*Task goal*:
Your answer must be a word-for-word copy of the listing, with all pictures excluded.

*The data*:
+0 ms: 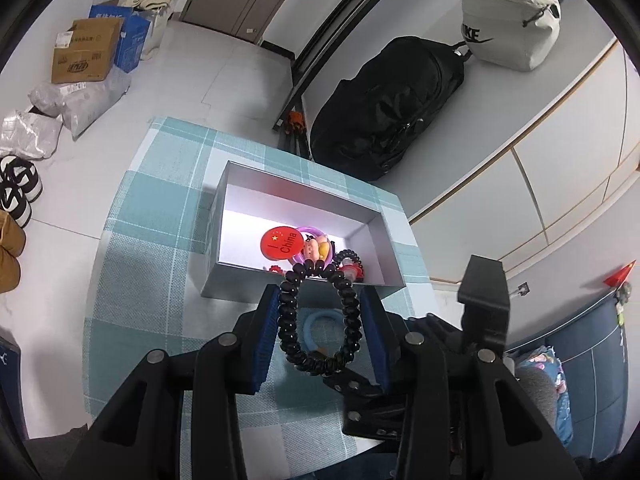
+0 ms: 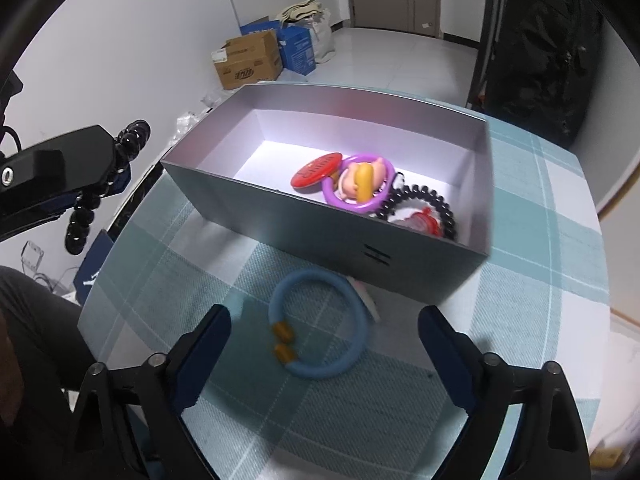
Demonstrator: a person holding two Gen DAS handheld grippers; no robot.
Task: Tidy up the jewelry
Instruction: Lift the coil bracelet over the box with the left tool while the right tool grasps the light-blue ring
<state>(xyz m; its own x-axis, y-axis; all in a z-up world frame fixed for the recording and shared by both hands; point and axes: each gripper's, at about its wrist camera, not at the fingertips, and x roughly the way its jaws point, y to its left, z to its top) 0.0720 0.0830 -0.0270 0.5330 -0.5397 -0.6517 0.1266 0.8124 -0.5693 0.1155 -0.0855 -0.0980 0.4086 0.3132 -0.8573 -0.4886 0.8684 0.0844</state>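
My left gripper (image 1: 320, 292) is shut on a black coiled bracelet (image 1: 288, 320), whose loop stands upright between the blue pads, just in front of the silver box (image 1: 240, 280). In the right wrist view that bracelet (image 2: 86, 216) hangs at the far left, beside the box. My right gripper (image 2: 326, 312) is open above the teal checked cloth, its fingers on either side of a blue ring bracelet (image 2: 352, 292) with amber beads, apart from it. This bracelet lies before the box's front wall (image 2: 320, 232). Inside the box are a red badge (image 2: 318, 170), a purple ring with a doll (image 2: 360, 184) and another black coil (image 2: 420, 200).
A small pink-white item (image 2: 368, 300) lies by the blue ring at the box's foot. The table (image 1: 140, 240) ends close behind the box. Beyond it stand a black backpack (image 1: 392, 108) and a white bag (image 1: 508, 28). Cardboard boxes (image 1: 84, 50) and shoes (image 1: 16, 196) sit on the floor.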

*Your response*:
+0 ms: 
+0 ms: 
Demonstrator: a person holding two Gen DAS handheld grippers; no robot.
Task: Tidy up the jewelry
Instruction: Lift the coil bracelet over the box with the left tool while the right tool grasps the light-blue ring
<state>(xyz m; its own x-axis, y-axis; all in a z-up world frame fixed for the recording and shared by both hands; point and axes: each gripper's, at about its wrist camera, not at the fingertips, and x roughly the way its jaws point, y to its left, z to its top) 0.0720 0.0830 -0.0270 0.5330 -0.5397 -0.6517 0.1266 0.8124 -0.5693 0.1155 -0.0855 -0.0980 0.4086 0.3132 -0.8573 -0.4886 0.8684 0.0844</state>
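My left gripper (image 1: 320, 292) is shut on a black coiled bracelet (image 1: 288, 320), whose loop stands upright between the blue pads, just in front of the silver box (image 1: 240, 280). In the right wrist view that bracelet (image 2: 86, 216) hangs at the far left, beside the box. My right gripper (image 2: 326, 312) is open above the teal checked cloth, its fingers on either side of a blue ring bracelet (image 2: 352, 292) with amber beads, apart from it. This bracelet lies before the box's front wall (image 2: 320, 232). Inside the box are a red badge (image 2: 318, 170), a purple ring with a doll (image 2: 360, 184) and another black coil (image 2: 420, 200).
A small pink-white item (image 2: 368, 300) lies by the blue ring at the box's foot. The table (image 1: 140, 240) ends close behind the box. Beyond it stand a black backpack (image 1: 392, 108) and a white bag (image 1: 508, 28). Cardboard boxes (image 1: 84, 50) and shoes (image 1: 16, 196) sit on the floor.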

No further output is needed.